6.6 IN NO EVENT SHALL SELLER OR ITS AFFILIATES ON THE ONE HAND, OR PURCHASER AND COMPANY ON THE OTHER HAND, BE LIABLE TO THE OTHER FOR ANY INDIRECT DAMAGES, INCLUDING ANY LOST BUSINESS OR PROFITS, OR OTHER INCIDENTAL, SPECIAL OR CONSEQUENTIAL DAMAGES ARISING OUT OF OR RELATED TO THIS AGREEMENT.
ARTICLE VII
TERMINATION/CANCELLATION
7.1 The term of this Agreement shall commence at the Effective Time, and shall continue at all times thereafter, unless terminated/cancelled earlier by either Party as provided herein.

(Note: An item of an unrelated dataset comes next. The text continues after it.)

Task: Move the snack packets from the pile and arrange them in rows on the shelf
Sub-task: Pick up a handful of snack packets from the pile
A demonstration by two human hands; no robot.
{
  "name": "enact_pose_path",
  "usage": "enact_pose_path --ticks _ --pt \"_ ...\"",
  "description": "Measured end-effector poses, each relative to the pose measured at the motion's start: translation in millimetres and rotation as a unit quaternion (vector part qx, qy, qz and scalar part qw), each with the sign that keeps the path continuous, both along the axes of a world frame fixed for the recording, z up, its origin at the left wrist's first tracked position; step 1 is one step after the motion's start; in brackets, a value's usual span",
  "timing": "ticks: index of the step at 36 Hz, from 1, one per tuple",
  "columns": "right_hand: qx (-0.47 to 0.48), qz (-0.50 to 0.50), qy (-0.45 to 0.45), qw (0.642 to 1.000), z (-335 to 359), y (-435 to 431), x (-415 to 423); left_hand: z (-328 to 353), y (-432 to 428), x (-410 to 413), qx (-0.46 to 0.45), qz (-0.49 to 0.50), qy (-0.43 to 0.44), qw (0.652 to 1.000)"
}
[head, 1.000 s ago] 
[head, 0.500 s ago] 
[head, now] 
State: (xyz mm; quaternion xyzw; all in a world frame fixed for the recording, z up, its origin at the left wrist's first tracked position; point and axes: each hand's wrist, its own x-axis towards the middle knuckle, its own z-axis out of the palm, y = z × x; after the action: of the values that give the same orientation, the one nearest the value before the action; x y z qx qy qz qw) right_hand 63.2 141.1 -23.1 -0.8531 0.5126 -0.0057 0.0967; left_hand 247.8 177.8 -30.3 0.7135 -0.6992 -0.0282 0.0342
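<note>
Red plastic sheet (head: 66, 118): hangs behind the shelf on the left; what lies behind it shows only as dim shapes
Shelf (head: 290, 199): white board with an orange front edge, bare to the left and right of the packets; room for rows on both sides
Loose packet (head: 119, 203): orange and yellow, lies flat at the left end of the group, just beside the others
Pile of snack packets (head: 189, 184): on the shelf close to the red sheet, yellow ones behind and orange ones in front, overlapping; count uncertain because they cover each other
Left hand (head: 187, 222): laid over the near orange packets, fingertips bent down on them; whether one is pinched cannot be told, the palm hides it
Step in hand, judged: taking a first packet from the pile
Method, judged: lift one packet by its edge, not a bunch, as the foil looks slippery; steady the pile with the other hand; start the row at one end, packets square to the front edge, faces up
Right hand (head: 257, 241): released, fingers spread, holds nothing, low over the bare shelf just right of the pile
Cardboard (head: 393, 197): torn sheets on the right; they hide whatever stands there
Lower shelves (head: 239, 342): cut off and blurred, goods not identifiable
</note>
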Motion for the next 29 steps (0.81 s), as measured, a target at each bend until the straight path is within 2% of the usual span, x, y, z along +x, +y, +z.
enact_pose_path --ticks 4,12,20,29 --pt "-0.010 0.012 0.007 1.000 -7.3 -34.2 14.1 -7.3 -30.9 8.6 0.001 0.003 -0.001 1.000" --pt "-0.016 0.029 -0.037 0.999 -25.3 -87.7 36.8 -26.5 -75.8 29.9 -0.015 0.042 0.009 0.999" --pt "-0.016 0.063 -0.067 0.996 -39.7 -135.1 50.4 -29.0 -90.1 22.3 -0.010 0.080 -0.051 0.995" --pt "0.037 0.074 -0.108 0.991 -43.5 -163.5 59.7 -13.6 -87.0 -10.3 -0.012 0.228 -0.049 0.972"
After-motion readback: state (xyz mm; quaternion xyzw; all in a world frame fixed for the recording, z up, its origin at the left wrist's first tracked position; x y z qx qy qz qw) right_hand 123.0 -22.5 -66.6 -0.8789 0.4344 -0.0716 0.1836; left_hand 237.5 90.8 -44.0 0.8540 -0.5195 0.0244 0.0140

7.2 No waiver of any breach of, or default under, this Agreement shall constitute a waiver of any other breach of, or default under, this Agreement, and no waiver shall be effective
unless made in writing and signed by an authorized representative of the Party waiving the breach or default.
7.3 The licenses for any Licensed Intellectual Property may be terminated at any time my mutual agreement of Seller and Purchaser, which agreement shall bind Company and any Purchaser Affiliate in addition, and any other person using the Licensed Intellectual Property through Purchaser or Company.
7.4 Purchaser may terminate the licenses for any Licensed Intellectual Property at any time by delivering written notice of termination and immediate termination of all uses of the Licensed Intellectual Property.
7.5 If Purchaser or Company voluntarily files for bankruptcy or makes an assignment for the benefit of its creditors, or an involuntary assignment or bankruptcy petition is made or filed against Purchaser or Company, Seller may immediately terminate this Agreement and the licenses granted to Purchaser and Company for all Licensed Intellectual Property.
7.6 In the event of any breach of any material provision of this Agreement related to Licensed Intellectual Property by Purchaser and Company which is not cured within thirty (30) days of written notice by Seller, Seller shall have the right to terminate and cancel the rights and licenses granted to Purchaser or Company under Licensed Intellectual Property as to all Licensed Intellectual Property, and such right to terminate shall not be limited to individual items of Licensed Intellectual Property. The foregoing shall be in addition to any other rights and remedies available to Seller.
7.7 If the Publishing Agreement is terminated for cause by Seller, its Affiliate or its assignee, pursuant to Section 6.2 thereof, this Agreement and all license rights of Purchaser and Company under this Agreement shall terminate.
7.8 Purchaser shall cause any permitted sublicense it enters into with respect to Licensed Intellectual Property to reflect the conditions of this Agreement, including the limitations that may affect the duration of any sublicense as set out in this Article.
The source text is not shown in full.